The acquisition of nutrient reserves prior to reproduction may be a selected trait, especially for species breeding in unpredictable environments. Endogenous reserves can enable females to start clutch production regardless of local resource availability, and in turn increase their fecundity (Varpe et al. 2009). Moreover, egg predation is a major source of breeding failure in birds, and increasing nest attentiveness can strongly reduce predation risk (Bêty et al. 2002). From this perspective, there should be a strong selection pressure to reduce the time spent foraging away from the nest. Eider ducks typically increase nest attendance as laying progresses (Hanssen et al. 2002), which reduces egg predation risk and time available for feeding. Females can stay close to their nests during laying (E. Sénéchal and J. Bêty, personal observations) and are able to adjust the start of embryonic development in their clutch (Hanssen et al. 2002). They can thus modulate the exposure of eggs to predators while avoiding potential costs of hatching asynchrony (Hanssen et al. 2002). A pure capital breeding strategy would likely allow females to nearly eliminate nest predation from avian predators.

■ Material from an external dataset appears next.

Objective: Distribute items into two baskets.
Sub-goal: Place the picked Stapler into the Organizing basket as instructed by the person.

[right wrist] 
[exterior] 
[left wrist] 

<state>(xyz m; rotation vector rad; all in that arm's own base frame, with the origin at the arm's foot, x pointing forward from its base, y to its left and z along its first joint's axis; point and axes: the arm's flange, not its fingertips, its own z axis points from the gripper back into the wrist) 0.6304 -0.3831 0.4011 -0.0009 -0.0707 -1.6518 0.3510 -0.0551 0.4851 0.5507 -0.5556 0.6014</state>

However, in order to finance laying and incubation exclusively from stored capital, females would have to further delay breeding (i.e., acquire more body reserves before laying the first egg; Bêty et al. 2003) and such delay would generate a decrease in egg value (Lepage et al. 2000; Love et al. 2010). Alternatively, females could produce smaller clutches, which would also decrease the fitness value of the clutch (Lepage et al. 2000). Heavier endogenous reserves increase wing loading, and the loss of flight capabilities in several insect species permits females to allocate more resources to egg production (Zera et al. 1998; Socha and Sula 2008). Pre-laying eiders are known to be at the limit of flight capabilities, with high energetic costs of flight (Guillemette and Ouellet 2005a, b). At times, pectoral and flight muscle masses of pre-laying eider females can barely sustain flight due to the increase in body mass associated with body reserves and egg formation (Guillemette and Ouellet 2005b; Ouellet et al. 2008). The effects of an increase in wing loading and a decrease in relative flight muscle mass can lead to a temporary loss in flight capability among pre-laying females, an extreme case of impaired flight ability associated with reproduction (Guillemette and Ouellet 2005a). In these circumstances, pre-laying females can be highly vulnerable to attacks by predators, such as raptors and foxes, which can lead to injuries or death (J. Bêty, personal observations).

Pure capital breeding does not appear to be selected for in arctic-nesting eider ducks. The trade-off between maximizing the likelihood of successfully producing a large clutch early enough in a seasonal environment and minimizing the time period when females are flightless may partly explain why females do not rely exclusively on endogenous reserves to produce their eggs. Given the potential survival costs associated with temporary flightlessness and the reproductive costs of producing smaller clutches or eggs, a strict capital strategy is likely not optimal for eiders.

In birds, pure capital laying may be optimal for non-flying species only, such as penguins (Meijer and Drent 1999). The use of a single framework incorporating breeding time and effort (clutch and egg size), as well as foraging and energetic strategies used during egg formation and laying (which modulate predation risk of adults and eggs) would significantly aid our understanding of optimal breeding strategies in birds.